About this exercise: From the listing below, copy only the lines from the line that contains "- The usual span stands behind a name" to the line that contains "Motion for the", counting those two lines as part of the copy.

== Collected material ==

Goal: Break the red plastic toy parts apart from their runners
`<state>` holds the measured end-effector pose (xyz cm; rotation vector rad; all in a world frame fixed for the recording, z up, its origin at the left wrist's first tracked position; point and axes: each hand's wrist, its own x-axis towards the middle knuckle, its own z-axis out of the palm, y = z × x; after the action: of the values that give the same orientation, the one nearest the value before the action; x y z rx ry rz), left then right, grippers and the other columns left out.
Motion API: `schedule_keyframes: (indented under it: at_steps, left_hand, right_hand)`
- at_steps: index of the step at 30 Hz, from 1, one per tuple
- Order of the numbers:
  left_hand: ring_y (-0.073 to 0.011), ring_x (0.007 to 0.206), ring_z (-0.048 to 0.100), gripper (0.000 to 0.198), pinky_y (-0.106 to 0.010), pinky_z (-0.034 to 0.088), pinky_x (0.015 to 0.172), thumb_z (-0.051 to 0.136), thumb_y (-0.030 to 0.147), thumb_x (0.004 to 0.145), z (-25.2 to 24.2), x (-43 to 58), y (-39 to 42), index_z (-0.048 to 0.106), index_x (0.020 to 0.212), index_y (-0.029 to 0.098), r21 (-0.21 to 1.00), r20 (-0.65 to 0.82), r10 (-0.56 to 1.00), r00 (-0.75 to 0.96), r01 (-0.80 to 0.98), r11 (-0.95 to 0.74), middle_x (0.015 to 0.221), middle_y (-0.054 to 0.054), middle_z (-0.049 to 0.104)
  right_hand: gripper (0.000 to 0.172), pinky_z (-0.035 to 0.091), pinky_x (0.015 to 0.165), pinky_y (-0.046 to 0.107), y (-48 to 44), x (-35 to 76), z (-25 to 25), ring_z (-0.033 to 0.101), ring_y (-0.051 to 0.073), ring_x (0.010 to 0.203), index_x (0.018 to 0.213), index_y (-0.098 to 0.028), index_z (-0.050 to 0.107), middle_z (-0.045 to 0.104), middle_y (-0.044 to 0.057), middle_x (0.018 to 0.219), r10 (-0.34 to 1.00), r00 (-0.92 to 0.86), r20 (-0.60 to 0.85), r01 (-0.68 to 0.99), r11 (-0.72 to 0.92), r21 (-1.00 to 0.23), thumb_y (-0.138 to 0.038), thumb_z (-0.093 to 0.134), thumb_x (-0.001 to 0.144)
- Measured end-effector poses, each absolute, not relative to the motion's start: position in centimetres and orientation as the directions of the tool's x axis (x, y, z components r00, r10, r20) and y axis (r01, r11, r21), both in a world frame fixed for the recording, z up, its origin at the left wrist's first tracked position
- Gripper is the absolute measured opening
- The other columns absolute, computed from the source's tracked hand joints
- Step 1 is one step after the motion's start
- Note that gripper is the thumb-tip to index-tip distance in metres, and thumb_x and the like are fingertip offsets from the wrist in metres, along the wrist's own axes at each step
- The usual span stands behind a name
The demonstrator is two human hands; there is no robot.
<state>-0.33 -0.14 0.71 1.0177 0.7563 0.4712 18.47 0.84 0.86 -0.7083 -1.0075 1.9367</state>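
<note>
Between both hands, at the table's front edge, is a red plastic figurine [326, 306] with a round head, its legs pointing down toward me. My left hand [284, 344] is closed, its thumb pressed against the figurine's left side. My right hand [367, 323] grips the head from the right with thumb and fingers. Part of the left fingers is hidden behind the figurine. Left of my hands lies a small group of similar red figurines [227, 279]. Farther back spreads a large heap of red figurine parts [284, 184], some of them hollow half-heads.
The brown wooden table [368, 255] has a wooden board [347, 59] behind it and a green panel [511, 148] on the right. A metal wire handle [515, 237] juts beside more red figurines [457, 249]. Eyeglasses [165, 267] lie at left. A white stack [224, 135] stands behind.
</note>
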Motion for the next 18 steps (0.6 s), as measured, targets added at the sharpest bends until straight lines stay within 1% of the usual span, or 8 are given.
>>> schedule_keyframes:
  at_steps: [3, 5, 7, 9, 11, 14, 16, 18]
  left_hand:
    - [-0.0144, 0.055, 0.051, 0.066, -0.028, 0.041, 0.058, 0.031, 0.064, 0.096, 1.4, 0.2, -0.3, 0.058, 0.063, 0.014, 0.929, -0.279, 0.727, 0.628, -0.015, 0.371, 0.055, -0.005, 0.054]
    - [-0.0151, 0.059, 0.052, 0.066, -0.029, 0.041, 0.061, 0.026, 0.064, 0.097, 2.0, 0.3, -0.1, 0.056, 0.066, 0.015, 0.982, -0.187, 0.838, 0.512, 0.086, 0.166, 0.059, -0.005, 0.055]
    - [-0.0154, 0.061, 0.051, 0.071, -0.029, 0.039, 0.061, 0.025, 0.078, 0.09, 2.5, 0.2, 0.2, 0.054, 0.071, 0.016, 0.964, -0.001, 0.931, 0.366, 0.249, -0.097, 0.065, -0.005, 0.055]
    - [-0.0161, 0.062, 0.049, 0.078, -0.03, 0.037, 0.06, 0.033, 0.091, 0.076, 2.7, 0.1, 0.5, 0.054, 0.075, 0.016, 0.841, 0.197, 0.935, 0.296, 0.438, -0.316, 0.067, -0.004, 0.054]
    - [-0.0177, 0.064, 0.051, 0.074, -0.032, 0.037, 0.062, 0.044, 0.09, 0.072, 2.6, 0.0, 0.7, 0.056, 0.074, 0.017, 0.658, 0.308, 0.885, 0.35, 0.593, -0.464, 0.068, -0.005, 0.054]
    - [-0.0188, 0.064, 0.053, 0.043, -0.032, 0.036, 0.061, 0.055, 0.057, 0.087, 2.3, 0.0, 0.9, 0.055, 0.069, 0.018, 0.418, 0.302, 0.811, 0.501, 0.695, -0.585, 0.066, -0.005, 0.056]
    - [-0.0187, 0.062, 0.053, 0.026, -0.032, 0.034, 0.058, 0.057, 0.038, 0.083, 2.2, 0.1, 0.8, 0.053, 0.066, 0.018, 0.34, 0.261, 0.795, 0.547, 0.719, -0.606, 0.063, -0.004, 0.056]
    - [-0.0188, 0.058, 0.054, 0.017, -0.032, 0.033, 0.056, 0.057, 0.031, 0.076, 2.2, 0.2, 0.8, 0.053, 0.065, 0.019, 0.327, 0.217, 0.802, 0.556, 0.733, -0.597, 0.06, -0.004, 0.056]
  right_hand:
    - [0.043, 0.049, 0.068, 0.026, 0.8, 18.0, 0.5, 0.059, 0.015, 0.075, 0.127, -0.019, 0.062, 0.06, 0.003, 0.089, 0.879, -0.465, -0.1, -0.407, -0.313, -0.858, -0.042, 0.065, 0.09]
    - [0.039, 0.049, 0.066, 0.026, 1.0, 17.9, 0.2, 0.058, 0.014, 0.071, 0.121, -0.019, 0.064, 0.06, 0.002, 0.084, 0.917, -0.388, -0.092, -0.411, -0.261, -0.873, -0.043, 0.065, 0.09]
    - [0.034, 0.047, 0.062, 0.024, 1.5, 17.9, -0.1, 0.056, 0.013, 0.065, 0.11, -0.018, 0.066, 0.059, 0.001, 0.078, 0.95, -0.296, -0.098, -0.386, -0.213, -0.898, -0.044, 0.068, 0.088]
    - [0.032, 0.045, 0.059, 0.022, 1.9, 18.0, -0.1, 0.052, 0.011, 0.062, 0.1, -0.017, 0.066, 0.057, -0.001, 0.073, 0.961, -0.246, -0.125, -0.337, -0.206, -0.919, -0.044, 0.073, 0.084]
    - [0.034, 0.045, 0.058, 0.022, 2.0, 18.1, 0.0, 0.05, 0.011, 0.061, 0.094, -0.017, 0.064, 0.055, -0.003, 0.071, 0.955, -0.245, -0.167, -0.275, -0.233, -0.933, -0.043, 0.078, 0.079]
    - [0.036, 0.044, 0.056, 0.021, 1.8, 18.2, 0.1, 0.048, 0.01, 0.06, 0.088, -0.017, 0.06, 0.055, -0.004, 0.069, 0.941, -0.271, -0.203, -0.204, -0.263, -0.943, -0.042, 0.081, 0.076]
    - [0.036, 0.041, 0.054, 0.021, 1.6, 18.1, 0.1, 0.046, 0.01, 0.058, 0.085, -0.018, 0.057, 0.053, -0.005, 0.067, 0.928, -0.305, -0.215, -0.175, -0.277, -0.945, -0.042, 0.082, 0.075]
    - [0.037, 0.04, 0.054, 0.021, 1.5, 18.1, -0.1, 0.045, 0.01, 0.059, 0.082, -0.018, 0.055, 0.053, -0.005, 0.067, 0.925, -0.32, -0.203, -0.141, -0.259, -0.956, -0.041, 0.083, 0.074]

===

The answer:
- The usual span stands behind a name
The demonstrator is two human hands; there is no robot.
<state>-0.33 -0.14 0.71 1.0177 0.7563 0.4712 18.47 0.84 0.86 -0.7083 -1.0075 1.9367</state>
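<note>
Between both hands, at the table's front edge, is a red plastic figurine [326, 306] with a round head, its legs pointing down toward me. My left hand [284, 344] is closed, its thumb pressed against the figurine's left side. My right hand [367, 323] grips the head from the right with thumb and fingers. Part of the left fingers is hidden behind the figurine. Left of my hands lies a small group of similar red figurines [227, 279]. Farther back spreads a large heap of red figurine parts [284, 184], some of them hollow half-heads.
The brown wooden table [368, 255] has a wooden board [347, 59] behind it and a green panel [511, 148] on the right. A metal wire handle [515, 237] juts beside more red figurines [457, 249]. Eyeglasses [165, 267] lie at left. A white stack [224, 135] stands behind.
</note>
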Motion for the next 18 steps (0.6 s), as measured, targets added at the sharpest bends until straight lines stay within 1% of the usual span, or 8 are given.

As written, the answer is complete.